Architecture Overview
This document describes the high-level architecture of the system.
The architecture is designed around a single core assumption:
The network is unreliable, heterogeneous, and voluntary — by design.
A second equally important assumption shapes the scope:
The distributed network serves one community-governed AI model/service, not arbitrary user workloads.
Nodes may appear and disappear at any time, have vastly different hardware capabilities, and cannot be trusted to be always online or always correct.
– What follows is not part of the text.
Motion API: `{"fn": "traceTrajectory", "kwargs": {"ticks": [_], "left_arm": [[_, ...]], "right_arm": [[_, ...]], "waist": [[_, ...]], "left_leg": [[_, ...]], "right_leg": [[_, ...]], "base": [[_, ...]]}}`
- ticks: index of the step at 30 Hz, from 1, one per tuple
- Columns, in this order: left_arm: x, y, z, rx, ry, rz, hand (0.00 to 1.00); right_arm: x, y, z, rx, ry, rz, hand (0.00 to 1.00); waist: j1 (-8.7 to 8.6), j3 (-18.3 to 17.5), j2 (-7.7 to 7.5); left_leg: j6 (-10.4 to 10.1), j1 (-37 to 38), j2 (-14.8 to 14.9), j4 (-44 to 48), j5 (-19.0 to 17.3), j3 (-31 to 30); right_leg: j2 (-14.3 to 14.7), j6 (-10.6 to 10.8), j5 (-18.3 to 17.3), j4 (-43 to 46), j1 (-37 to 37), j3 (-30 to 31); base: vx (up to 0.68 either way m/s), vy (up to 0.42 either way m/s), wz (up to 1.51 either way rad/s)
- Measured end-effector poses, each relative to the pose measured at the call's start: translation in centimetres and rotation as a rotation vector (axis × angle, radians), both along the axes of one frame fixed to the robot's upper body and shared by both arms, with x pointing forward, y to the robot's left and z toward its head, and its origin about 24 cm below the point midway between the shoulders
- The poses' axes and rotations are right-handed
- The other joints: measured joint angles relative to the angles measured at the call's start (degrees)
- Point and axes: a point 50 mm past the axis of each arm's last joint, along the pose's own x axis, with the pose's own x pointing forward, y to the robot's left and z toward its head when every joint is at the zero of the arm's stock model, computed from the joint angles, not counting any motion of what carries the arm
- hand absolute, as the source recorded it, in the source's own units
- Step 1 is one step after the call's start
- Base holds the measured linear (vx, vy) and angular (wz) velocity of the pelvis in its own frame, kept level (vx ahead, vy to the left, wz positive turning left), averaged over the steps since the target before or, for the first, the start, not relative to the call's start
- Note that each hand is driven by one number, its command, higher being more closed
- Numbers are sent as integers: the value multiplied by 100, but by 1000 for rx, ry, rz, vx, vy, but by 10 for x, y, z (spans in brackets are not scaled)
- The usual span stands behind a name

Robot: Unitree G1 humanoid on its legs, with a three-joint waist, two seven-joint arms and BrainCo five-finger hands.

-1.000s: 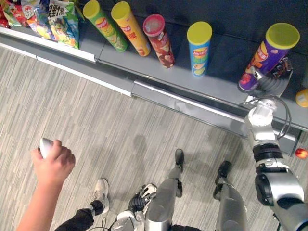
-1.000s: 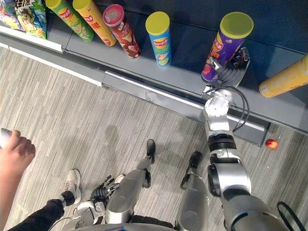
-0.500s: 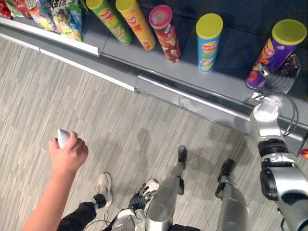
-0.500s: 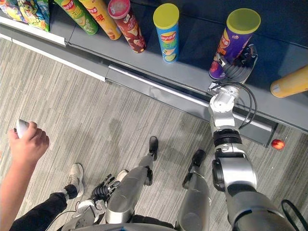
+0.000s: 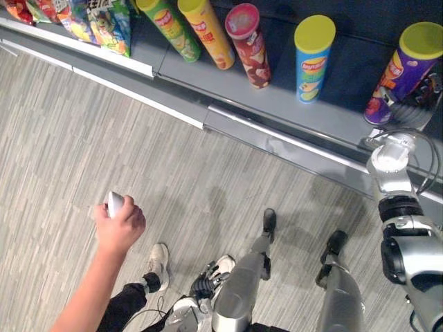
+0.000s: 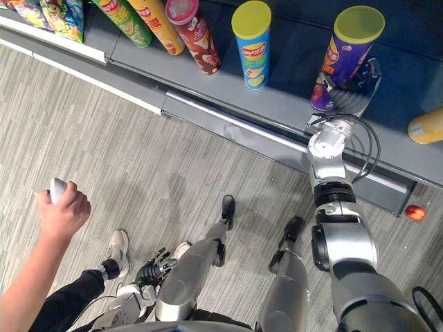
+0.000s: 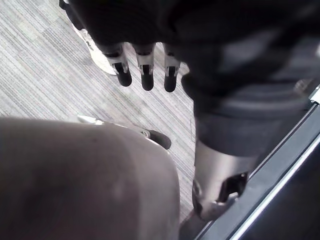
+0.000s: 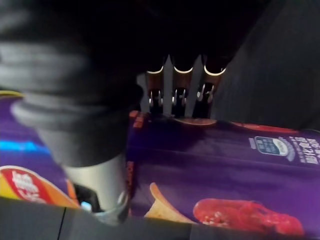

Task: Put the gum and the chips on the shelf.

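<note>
Seeing a person's hand (image 5: 119,227) farther in toward the robot than 1 second ago, even allowing for the camera's own shift, and gripping a small white container (image 5: 115,203) at the top of the fist. Finding the left hand (image 6: 154,265) hanging low nearby over the striped grey floor (image 5: 104,138), with fingers (image 7: 145,75) loosely straight and apart, holding nothing. Reaching up to the grey shelf (image 6: 277,104) with the right hand (image 6: 344,99), wrapping fingers and thumb round the lower part of the purple chips can (image 6: 346,55) standing upright there. Passing, along the same shelf to the left, 4 more upright cans, blue (image 6: 251,41), red (image 6: 192,31), yellow (image 6: 156,24) and green (image 6: 124,21), then chip bags (image 5: 97,21); noting 1 orange can (image 6: 426,126) lying to the right.
</note>
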Motion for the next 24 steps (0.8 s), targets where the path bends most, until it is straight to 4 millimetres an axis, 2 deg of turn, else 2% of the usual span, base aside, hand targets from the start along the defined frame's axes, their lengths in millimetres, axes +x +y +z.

The system embraces these constraints instead of fighting them.
Core Design Principles
These principles are defined with explicit security and failure assumptions in mind.
For a detailed analysis of adversaries, attack surfaces, and accepted risks, see the Threat Model.
-
Decentralization first
No single component is required for the system to function globally. -
Failure is normal
Node churn, partial failures, and retries are expected and handled explicitly. -
Small, composable units of work
Large jobs are decomposed into many small tasks that can run independently. -
Capability-aware scheduling
Tasks are assigned based on what nodes can do, not what they should do. - Transparency over optimization
Clear behavior and debuggability are preferred over opaque performance gains. - Single-service scope
The compute network is not a general-purpose public infrastructure; scoping reduces the attack surface and simplifies governance and safety.
High-Level Components
The system is composed of five main components:
flowchart TD
JP[Job Producer] --> OR[Orchestrator]
OR --> A[Agent A]
OR --> B[Agent B]
A --> R[Results]
B --> R
OR --> DS[Data Service]
subgraph Trust
T[Trust & Validation]
end
OR -. uses .-> T
Each component has a clearly defined responsibility and communicates through explicit interfaces.
See also
- Compute Agent
- Orchestrator
- Protocol
- Network Membership & Discovery
- Threat Model
- Data Sources & Data Service
Compute Agent
The compute agent is the entry point for participation.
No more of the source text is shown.